On 2012-04-04 19:09, Jonathan M Davis wrote:
That might work, but it does make it so that ".." has very different meanings in different contexts, and I don't know that it really buys us much. iota already does them same thing (and with more functionality), just without the syntactic sugar. Also, we've had enough issues with moving AA's into druntime, that I don't know how great an idea this sort of thing would be (though it should be much simpler). It would certainly make some folks (e.g. Bearophile) happy though.
Yeah, we don't have to stop any releases for this. It's one of those features in the language that is not very consistent and sometimes that just a bit annoying.
This could then be taken advantage of in other parts of the language: class A { int opSlice (range r); // new syntax int opSlice (size_t start, size_t end); // old syntax } I think this would be completely backwards compatible as well.Except that opSlice already works with "..". What would this buy you?
Nothing, but that's how the language could have looked like if a first class range type had been added to the language a long time ago.

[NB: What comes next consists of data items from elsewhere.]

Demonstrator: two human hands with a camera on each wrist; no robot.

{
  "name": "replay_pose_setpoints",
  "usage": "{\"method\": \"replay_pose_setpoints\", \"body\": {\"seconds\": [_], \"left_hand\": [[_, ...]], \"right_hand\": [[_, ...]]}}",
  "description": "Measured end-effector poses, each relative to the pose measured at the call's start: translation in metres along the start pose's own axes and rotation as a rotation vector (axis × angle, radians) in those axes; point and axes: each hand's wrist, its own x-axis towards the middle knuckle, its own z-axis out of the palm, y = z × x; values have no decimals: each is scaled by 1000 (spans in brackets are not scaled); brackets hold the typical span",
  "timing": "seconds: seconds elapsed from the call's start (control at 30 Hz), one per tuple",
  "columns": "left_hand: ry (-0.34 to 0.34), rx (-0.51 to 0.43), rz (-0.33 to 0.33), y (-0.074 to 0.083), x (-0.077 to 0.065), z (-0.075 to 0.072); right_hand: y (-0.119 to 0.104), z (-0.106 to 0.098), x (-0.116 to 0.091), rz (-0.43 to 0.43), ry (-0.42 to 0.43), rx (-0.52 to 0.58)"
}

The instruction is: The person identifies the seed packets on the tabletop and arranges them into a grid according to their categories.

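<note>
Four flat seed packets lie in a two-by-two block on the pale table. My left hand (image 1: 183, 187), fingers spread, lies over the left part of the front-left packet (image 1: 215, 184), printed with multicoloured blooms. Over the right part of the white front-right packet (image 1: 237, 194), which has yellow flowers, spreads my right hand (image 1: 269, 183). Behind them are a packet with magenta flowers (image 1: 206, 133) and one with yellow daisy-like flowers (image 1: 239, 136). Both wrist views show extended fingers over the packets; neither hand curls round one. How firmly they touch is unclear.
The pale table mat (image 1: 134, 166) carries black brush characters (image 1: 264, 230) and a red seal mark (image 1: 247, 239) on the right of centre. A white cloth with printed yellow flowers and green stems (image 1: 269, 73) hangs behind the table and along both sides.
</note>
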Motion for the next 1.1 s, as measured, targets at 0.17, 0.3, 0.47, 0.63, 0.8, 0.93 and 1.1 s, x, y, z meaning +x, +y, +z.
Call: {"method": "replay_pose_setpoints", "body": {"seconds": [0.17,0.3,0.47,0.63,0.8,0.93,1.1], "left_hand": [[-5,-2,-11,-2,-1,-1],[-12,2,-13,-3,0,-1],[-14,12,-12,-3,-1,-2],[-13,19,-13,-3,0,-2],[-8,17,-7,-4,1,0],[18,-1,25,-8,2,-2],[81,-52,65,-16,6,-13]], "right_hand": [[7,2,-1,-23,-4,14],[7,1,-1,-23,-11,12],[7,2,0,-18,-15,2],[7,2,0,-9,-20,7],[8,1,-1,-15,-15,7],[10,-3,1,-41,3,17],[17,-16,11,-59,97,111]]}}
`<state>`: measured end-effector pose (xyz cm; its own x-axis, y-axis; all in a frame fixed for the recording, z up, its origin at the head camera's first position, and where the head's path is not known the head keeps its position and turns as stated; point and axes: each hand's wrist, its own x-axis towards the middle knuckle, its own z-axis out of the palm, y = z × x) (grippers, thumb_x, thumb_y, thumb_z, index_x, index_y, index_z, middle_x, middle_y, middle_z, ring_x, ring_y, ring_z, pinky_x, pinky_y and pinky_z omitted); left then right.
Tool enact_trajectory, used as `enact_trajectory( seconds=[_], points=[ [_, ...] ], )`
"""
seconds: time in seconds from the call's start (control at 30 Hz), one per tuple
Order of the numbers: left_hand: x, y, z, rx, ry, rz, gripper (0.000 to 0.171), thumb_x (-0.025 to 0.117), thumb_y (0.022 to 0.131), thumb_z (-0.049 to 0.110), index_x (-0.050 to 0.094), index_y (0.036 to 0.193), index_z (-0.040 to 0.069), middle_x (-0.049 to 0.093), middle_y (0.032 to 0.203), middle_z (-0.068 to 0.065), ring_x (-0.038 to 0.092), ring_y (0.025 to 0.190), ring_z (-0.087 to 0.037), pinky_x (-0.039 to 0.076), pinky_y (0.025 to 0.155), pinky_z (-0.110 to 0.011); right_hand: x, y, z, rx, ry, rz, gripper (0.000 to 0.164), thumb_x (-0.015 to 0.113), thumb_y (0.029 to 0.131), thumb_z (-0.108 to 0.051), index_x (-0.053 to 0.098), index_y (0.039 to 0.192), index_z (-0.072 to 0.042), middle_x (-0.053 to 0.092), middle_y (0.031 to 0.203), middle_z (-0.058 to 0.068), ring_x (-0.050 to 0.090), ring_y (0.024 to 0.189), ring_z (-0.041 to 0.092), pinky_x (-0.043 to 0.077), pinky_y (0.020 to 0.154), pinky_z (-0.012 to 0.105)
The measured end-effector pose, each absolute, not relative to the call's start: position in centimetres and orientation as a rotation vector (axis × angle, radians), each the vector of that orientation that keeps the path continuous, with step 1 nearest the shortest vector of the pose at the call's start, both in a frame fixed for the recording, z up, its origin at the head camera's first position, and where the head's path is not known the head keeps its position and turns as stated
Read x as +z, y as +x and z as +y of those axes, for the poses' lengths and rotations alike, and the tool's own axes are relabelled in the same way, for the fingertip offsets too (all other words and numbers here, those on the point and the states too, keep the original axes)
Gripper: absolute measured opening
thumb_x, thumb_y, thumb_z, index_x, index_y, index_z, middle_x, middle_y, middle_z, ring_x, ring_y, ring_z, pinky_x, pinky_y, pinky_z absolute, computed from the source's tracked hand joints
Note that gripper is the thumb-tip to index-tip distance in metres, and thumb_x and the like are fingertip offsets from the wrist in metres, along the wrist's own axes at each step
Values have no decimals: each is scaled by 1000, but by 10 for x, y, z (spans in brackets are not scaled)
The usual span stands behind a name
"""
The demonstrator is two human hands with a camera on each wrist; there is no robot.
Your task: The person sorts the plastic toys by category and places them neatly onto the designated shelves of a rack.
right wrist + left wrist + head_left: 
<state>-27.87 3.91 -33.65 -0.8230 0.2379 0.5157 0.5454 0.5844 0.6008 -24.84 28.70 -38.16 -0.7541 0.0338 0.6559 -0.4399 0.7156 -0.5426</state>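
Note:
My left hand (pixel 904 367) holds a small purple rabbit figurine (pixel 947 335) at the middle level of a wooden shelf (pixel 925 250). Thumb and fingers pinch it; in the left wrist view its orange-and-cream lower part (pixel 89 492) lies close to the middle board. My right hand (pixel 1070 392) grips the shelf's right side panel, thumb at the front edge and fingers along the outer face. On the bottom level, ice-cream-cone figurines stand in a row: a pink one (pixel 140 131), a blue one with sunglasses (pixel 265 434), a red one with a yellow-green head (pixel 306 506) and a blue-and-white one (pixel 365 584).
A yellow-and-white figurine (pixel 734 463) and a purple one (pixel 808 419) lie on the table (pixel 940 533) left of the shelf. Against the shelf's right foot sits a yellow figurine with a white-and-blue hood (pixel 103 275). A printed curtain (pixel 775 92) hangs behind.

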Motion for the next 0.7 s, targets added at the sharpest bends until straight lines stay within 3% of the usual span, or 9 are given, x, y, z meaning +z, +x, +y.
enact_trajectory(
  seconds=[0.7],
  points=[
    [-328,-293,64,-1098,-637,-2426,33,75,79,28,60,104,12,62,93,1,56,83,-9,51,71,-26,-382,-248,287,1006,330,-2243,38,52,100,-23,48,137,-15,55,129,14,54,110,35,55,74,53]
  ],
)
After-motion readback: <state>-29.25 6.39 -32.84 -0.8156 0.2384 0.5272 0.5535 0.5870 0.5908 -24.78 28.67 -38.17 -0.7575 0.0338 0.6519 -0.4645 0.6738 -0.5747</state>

It doesn't make sense to pass opSlice a range normally. Why treat this proposed "range" type any differently from any other range? This functionality already exists with the second declaration there. If we added a range type like this, I'd be inclined to make it __range or somesuch and not ever have its name used explicitly anywhere. It would basically just be syntactic sugar for iota (though it wouldnt' use iota specifically). I don't know what else you would be looking to get out of using its type specifically anywhere. That's not general done with other range types.
In this case "range" is just a start and end of a list of numbers, maybe "range" is not a good name IT conflicts with the concept of ranges.